Quando o amor persiste

Rubem Penz

Será escrever parecido com amar?

Escolher, refletir, ordenar, criar, subtrair. Escrever, enfim, algo que se faz no agora anterior à leitura – este agora seu, diante do texto já publicado –, depende de algum talento e muita persistência. A folha branca, hoje mais para tela em branco, demanda fé, esforço e perseverança. Um espaço aberto em nosso tempo. Um tempo ampliado (quando não eterno) impresso no espaço ocupado pelas palavras. Mesmo a quem ama escrever, escrever dói. Por vezes cansa. Nunca é fácil.

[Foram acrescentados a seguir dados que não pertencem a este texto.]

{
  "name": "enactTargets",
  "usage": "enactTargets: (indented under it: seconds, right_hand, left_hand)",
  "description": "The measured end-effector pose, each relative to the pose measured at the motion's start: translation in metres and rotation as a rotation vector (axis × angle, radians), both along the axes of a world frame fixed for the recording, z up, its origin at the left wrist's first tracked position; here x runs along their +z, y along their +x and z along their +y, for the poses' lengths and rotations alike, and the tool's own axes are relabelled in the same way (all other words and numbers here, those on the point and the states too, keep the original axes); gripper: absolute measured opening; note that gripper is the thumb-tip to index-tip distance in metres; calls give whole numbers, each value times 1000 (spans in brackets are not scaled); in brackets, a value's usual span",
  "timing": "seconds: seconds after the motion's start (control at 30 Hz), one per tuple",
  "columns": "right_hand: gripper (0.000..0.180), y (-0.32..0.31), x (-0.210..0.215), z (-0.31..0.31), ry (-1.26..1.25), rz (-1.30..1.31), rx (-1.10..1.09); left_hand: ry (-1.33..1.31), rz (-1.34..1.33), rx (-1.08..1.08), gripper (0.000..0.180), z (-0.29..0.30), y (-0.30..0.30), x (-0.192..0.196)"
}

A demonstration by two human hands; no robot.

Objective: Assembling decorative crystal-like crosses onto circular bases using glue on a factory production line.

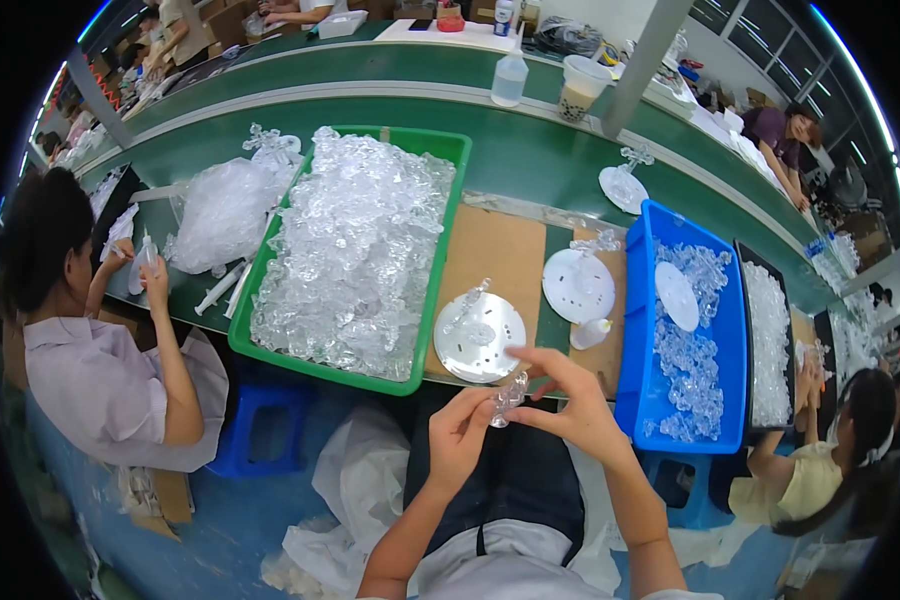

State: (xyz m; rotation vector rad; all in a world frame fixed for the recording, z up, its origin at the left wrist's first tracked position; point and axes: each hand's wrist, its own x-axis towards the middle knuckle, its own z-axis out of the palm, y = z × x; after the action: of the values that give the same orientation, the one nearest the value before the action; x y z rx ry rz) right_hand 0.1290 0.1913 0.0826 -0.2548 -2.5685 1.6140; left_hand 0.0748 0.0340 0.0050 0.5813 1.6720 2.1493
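Observation:
A small clear plastic figure (509, 399) is in front of me, over my lap, just off the table's near edge. The thumb and fingers of my left hand (458, 437) pinch its left side. On its right side, the thumb and a bent finger of my right hand (582, 408) close around it, while the index finger reaches out toward a round white disc (479, 345). That disc lies on brown cardboard (505, 250) and has a clear piece on top. A second white disc (576, 287) with a clear piece sits to its right, above a small white bottle (591, 333).
Left stands a green tray (459, 190) heaped with clear plastic pieces; right, a blue bin (634, 330) holding more pieces and a white disc (677, 296). Behind are a clear bottle (509, 80) and a lidded cup (579, 90). Co-workers sit at left (120, 380) and right (805, 470).

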Motion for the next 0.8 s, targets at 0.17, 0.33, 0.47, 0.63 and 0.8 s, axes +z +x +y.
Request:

Como igualmente não é fácil amar. Amar a quem? (escolher) Amar por quê? (refletir) Quando amar? (ordenar) Amar como? (criar) Deixar de amar? (subtrair) Amar, enfim, algo que acontece primeiro dentro de nós, chegará a alguém – ou a alguma coisa – um átimo depois. Ou nunca, como o texto que teve a gaveta por destino. E cada relacionamento será inédito, construído e revisado sobre um cotidiano em branco, como a esperar sua composição. Persistente mesmo na dor, na exaustão, na dificuldade.

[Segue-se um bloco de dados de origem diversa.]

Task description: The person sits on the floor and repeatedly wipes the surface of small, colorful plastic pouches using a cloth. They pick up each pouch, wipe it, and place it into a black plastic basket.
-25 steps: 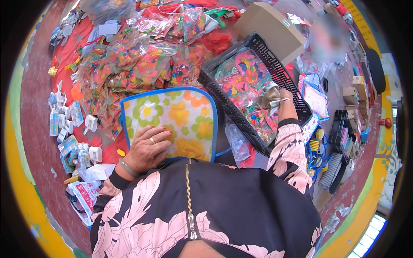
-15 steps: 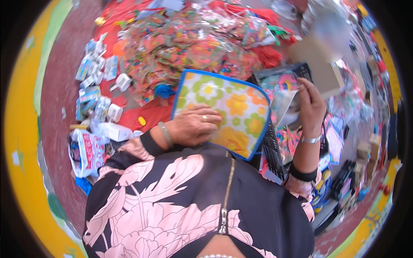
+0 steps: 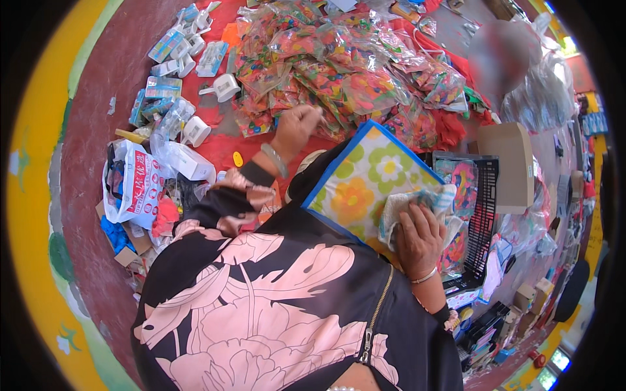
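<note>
A flowered mat (image 3: pixel 352 195) with a blue edge lies tilted across my lap. On its right part my right hand (image 3: pixel 420 241) grips a bunched white cloth (image 3: pixel 399 207) with pale blue marks, pressing it to the mat. My left hand (image 3: pixel 297 133) is off the mat, raised beyond its left corner near a heap of clear bags (image 3: pixel 339 65) filled with small colourful pieces. Its fingers are curled closed; whether anything is in them is hidden.
White plastic boxes (image 3: pixel 173 58) are scattered at the far left, with a white and red carrier bag (image 3: pixel 140 179) nearer. To the right stand a black basket (image 3: pixel 484 215) holding colourful packets and a brown cardboard box (image 3: pixel 508 163). A yellow piece (image 3: pixel 238 159) lies on red sheeting.
My left hand has left the mat and moved up toward the bags, closing. My right hand has come from the basket area down onto the mat with the white cloth. The mat has turned.
</note>
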Demonstrator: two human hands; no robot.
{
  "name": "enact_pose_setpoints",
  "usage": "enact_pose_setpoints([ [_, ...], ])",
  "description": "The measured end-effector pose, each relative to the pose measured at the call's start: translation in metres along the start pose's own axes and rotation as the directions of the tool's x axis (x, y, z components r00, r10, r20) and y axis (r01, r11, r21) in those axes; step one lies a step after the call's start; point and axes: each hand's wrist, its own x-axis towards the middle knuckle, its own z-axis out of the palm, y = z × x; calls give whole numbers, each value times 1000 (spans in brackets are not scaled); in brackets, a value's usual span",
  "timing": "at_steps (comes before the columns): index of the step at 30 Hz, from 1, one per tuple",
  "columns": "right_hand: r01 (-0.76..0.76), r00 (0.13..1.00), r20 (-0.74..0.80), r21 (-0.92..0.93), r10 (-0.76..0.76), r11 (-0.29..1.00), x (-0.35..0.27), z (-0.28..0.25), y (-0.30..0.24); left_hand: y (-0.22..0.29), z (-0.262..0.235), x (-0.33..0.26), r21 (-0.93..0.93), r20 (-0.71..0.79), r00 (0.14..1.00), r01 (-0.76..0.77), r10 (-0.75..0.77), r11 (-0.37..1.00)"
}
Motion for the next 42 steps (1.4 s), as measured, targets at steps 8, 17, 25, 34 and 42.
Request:
enact_pose_setpoints([
  [8, -60, 997, -52, 53, 62, 997, 2, 11, 9, -175, 2, 107, 298, -225, 902, 423, -367, 856],
  [17, -74, 992, -93, 63, 80, 995, 0, 20, 23, -209, 53, 165, 255, -593, 581, 792, -557, 555],
  [25, 0, 997, -74, 55, 4, 998, 2, 18, 37, -315, 26, 200, 295, -482, 554, 832, -679, 470],
  [34, -72, 993, -88, 60, 77, 996, -3, 24, 28, -295, 2, 154, -223, -270, 629, 695, -729, 683],
  [42, -79, 992, -94, 105, 89, 991, 0, 16, 19, -275, -45, 133, 239, -276, 759, 649, -590, 722],
])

“O amor acaba”, crônica de Paulo Mendes Campos, emprestou seu título para uma coletânea publicada em 1999 pela editora Civilização Brasileira (republicada em 2013 pela Cia das Letras). Ali, o escritor nos confidencia o final do amor em instantes tão prosaicos como “num domingo de lua nova”, ou com líricas metáforas: “no filho tantas vezes semeado, às vezes vingado por alguns dias, mas que não floresceu, abrindo parágrafos de ódio inexplicável entre o pólen e o gineceu de duas flores”. Tudo para nos dizer que o amor acaba a qualquer minuto “para recomeçar em todos os lugares”, bem como uma nova página a ser escrita.

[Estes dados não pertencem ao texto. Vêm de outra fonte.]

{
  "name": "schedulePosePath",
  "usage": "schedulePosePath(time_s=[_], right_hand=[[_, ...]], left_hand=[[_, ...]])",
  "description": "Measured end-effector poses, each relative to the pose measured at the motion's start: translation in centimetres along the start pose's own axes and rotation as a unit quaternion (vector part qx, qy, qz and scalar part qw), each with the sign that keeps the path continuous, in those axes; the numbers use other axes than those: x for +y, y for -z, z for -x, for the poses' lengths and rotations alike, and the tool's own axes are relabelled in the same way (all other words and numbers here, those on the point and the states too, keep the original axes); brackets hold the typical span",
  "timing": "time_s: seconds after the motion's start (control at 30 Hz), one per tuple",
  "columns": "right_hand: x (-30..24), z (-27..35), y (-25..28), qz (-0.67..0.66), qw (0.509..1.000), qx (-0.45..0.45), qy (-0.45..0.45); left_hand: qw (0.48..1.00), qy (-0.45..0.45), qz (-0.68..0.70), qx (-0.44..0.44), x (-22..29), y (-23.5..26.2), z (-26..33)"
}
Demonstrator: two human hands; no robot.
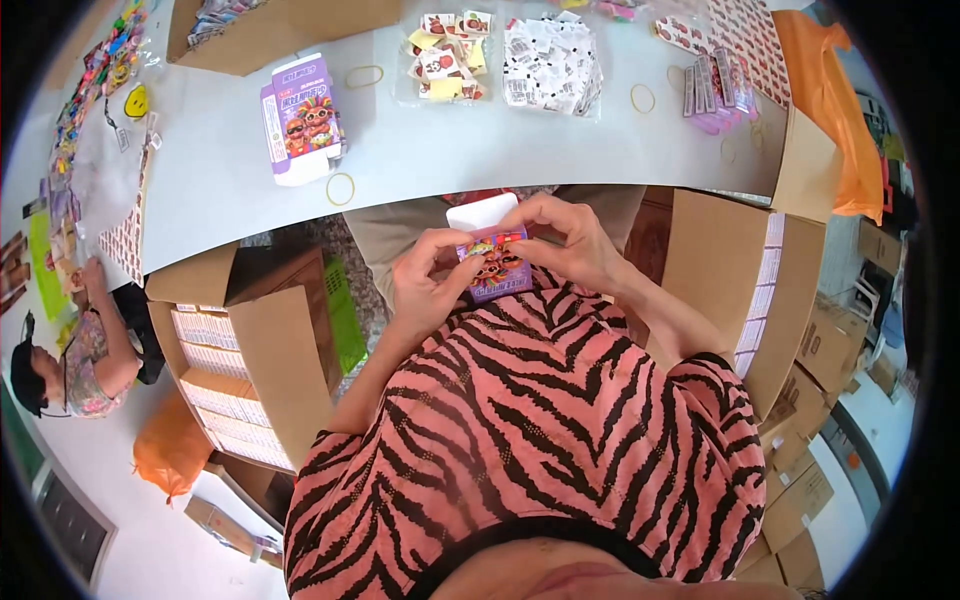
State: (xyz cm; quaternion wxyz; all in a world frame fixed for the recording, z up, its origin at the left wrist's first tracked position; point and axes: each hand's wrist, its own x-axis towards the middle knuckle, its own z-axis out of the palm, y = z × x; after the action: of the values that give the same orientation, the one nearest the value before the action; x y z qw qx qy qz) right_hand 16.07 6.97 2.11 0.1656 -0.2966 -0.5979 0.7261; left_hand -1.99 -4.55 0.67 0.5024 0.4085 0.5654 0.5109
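Close to my body, just below the table edge, I hold a small purple carton (503, 284) with colourful cartoon figures on its front. A white flap (482, 212) stands up at its far end. My left hand (428, 278) grips the carton's left side, thumb lying on the printed front. From the right, my right hand (570, 240) pinches near the top by the flap, with thumb and forefinger bent. What lies inside the carton is hidden. Flat on the table at the left rests a similar purple carton (303, 122), larger in view, with white flaps.
On the table (420, 155) lie a bag of picture cards (442, 65), a bag of white printed slips (552, 68), rubber bands (341, 189) and pink-purple packets (716, 92). Cardboard boxes packed with cartons flank me, left (215, 360) and right (765, 290). A person (95, 360) works at far left.
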Motion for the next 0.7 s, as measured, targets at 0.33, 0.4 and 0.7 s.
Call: schedulePosePath(time_s=[0.33, 0.4, 0.7], right_hand=[[-0.2, -0.1, 0.8, -0.019, 1.000, -0.018, -0.012], [-0.2, 0.0, 0.5, -0.024, 1.000, -0.005, -0.010], [0.0, 0.1, 0.5, 0.117, 0.987, 0.021, 0.110]], left_hand=[[0.999, -0.036, 0.001, -0.003, -0.3, -0.1, -0.2], [0.997, -0.052, 0.043, 0.034, -0.1, -0.6, -0.2], [0.997, -0.027, -0.073, -0.009, 2.4, 0.2, -1.1]])
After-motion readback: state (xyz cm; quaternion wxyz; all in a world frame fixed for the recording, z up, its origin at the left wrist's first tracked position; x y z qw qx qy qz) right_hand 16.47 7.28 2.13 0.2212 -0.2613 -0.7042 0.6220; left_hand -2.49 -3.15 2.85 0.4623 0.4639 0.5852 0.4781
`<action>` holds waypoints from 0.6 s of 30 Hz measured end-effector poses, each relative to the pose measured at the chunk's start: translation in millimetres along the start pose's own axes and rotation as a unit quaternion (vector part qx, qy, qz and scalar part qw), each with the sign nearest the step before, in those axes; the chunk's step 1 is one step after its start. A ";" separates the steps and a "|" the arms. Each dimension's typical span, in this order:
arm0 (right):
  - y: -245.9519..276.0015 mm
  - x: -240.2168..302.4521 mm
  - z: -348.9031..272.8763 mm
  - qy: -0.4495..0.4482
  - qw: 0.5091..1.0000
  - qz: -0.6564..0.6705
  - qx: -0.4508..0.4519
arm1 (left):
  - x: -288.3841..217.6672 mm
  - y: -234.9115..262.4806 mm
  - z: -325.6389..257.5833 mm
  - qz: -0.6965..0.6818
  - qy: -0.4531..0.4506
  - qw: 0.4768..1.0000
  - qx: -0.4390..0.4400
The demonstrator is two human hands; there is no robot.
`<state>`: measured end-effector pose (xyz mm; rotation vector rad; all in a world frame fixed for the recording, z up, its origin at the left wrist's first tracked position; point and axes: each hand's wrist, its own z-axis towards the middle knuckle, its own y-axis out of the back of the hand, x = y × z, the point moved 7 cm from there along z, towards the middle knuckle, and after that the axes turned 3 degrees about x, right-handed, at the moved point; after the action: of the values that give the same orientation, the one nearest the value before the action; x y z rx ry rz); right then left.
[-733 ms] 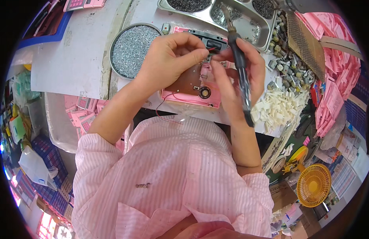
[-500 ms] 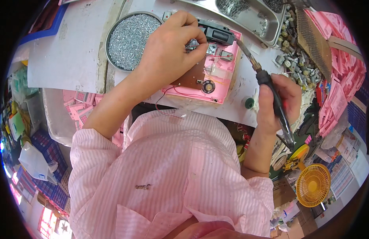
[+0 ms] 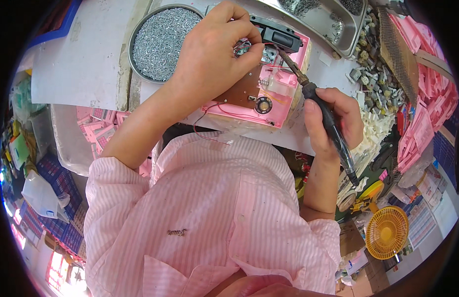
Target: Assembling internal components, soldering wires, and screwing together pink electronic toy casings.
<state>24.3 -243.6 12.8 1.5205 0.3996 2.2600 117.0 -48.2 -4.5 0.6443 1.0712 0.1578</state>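
Observation:
In my right hand (image 3: 338,119) is a soldering iron (image 3: 330,121) with a black handle, gripped like a pen. Its metal tip reaches up and left to the parts beside a black plastic mechanism (image 3: 279,37). My left hand (image 3: 217,49) is closed in a pinch over the same spot, near a thin red wire; what lies between its fingertips is mostly hidden. Under both sits a pink plastic casing (image 3: 284,101) carrying a brown circuit board (image 3: 239,91), a small round speaker (image 3: 263,105) and thin wires (image 3: 204,119).
Left of the casing stands a round metal bowl of screws (image 3: 162,44). A steel tray (image 3: 346,47) with small metal parts lies at the back. Small motor-like parts (image 3: 375,79) and pink plastic pieces (image 3: 432,89) heap up at right. A pink-filled bin (image 3: 66,143) is at left.
The soldering iron's tip has moved left and slightly down, from the mechanism's right end to the wiring near my left fingertips. The left hand keeps its pinch.

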 end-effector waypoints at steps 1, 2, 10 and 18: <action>-0.6 -0.3 0.6 0.003 1.000 0.005 -0.004 | -0.6 0.1 0.1 0.002 -0.006 1.000 -0.002; -1.0 -0.1 1.0 0.006 1.000 0.011 -0.007 | -0.1 -0.2 0.0 -0.001 -0.003 1.000 -0.003; -3.2 -1.1 1.2 0.009 1.000 0.013 -0.014 | -1.6 -0.2 0.2 0.015 -0.009 1.000 -0.004; -0.3 -1.1 4.4 0.029 0.999 -0.011 0.014 | 1.0 -3.3 -0.2 0.014 0.013 1.000 -0.003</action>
<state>28.8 -243.8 13.3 1.4589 0.4635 2.2960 116.7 -50.3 -7.1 0.6528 1.0878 0.1938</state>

Para celebrar a memória deste escritor fundamental, o seleto grupo de cronistas da oficina literária Santa Sede aceitou o desafio de reescrever o livro “O amor acaba”, na crença de que, como no amor, uma obra pode recomeçar em todos os lugares. Especialmente na mesa do bar, entre amigos cujo ponto de convergência é a paixão pelas palavras. Assim nasceu “A persistência do amor” (Ed. Buqui), antologia de crônicas que será lançada hoje, às 19h, no Apolinário (Rua José do Patrocínio, 527). Ali onde nos reunimos para compor muitas histórias. Boas histórias. Necessárias. Sublimes.

Fica assim registrado nosso convite a você, leitor. Convite meu, é claro, e dos cronistas Ana Luiza, André, Dora, Felipe, José Elias, Linda, Mª Isabel, Mª Lúcia, Marta, Michele, Patrícia, Paula, Sílvia e Tetê. Venha saber se escrever é parecido com amar com quem já descobriu ser o amor muito, muito parecido com o escrever.